Жили мы в 7 километрах от Киля — в деревне Киршенбах. И вот что удивительно: сколько ни бомбили вокруг, эта деревня, словно какое-то заколдованное место, оставалась целой.
Фронт приближался, и в феврале сорок пятого нас погнали на Кобленц. В оцеплении мы заметили брешь, и несколько человек убежало. Скрывались по деревням. Местные жители пускали нас в сараи, приносили еду. В деревне Михельбах повстречались с украинцами, угнанными с Родины. Они обрадовались нам как родным. Плачут, обнимают… И вдруг мы увидели глашатая, который бил в колотушку.
— Не бойтесь, — успокоили женщины, — он говорит жителям: «К нам в деревню пришли обездоленные русские, кто может, помогите им!»
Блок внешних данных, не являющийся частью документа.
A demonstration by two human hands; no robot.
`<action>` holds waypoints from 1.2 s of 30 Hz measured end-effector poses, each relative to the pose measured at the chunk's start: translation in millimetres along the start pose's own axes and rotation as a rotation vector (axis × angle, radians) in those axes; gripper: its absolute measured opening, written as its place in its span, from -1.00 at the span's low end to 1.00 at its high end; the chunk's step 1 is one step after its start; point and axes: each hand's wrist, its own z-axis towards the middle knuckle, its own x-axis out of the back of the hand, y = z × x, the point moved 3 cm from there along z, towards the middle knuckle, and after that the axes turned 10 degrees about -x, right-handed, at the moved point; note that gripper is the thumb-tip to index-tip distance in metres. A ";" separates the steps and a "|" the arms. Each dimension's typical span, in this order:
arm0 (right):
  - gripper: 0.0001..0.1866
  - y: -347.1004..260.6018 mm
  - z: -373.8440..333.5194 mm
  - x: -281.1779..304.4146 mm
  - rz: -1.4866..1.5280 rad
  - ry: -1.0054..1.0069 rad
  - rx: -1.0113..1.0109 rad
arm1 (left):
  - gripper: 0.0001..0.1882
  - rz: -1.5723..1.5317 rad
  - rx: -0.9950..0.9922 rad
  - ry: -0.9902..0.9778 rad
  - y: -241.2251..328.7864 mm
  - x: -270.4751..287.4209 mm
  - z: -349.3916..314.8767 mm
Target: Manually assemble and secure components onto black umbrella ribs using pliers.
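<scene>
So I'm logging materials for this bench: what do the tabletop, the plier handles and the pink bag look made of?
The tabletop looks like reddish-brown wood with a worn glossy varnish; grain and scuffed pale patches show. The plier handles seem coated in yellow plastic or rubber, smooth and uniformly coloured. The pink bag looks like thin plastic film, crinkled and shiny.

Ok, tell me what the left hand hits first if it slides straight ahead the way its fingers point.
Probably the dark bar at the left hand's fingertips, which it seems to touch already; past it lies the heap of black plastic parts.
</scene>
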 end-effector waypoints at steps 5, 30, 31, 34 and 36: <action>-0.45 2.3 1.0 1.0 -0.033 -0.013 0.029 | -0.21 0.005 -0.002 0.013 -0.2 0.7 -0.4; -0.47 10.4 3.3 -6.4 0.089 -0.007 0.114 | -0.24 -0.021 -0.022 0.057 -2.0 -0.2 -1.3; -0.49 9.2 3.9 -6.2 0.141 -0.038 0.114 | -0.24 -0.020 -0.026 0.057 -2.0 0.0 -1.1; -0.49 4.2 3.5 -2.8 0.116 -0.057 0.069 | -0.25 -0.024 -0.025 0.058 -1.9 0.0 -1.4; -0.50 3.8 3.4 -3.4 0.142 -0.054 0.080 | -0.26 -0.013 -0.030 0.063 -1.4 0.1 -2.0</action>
Поселили нас в хлебопекарне, к которой один за другим потянулись крестьяне с едой в узелках. Больше уж мы не голодали.
14 марта услышали на дороге шум машин. Выбежали и увидели поток машин с белыми звездами, много негров. Наступали американцы. Мы устроили пляс прямо на дороге, машины нас объезжали — военные понимали нашу радость.
И вот наступил день в сентябре 45-го, когда я поднимался к себе домой по знакомой лестнице на Суворовском проспекте в Ленинграде. Сестренки, увидев меня, обомлели, а мама долго не могла остановить рыданий — она уже не чаяла увидеть меня живым.
Не сразу привык я к нормальной жизни. Даже лечь в чистую постель не решался. Казалось, что это не для меня, и невольно оглядывал комнату в поисках охапки соломы где-нибудь в углу.
Труднее всего было заставить себя смотреть людям в глаза: в лагере такое всегда кончалось скверно. Мама, наверное, с год приучала меня не отводить взгляда от человеческих лиц, ведь добрых-то людей все-таки больше…
Источник: За блокадным кольцом : воспоминания / Автор-составитель И.А. Иванова. – СПб.: ИПК «Вести», 2007.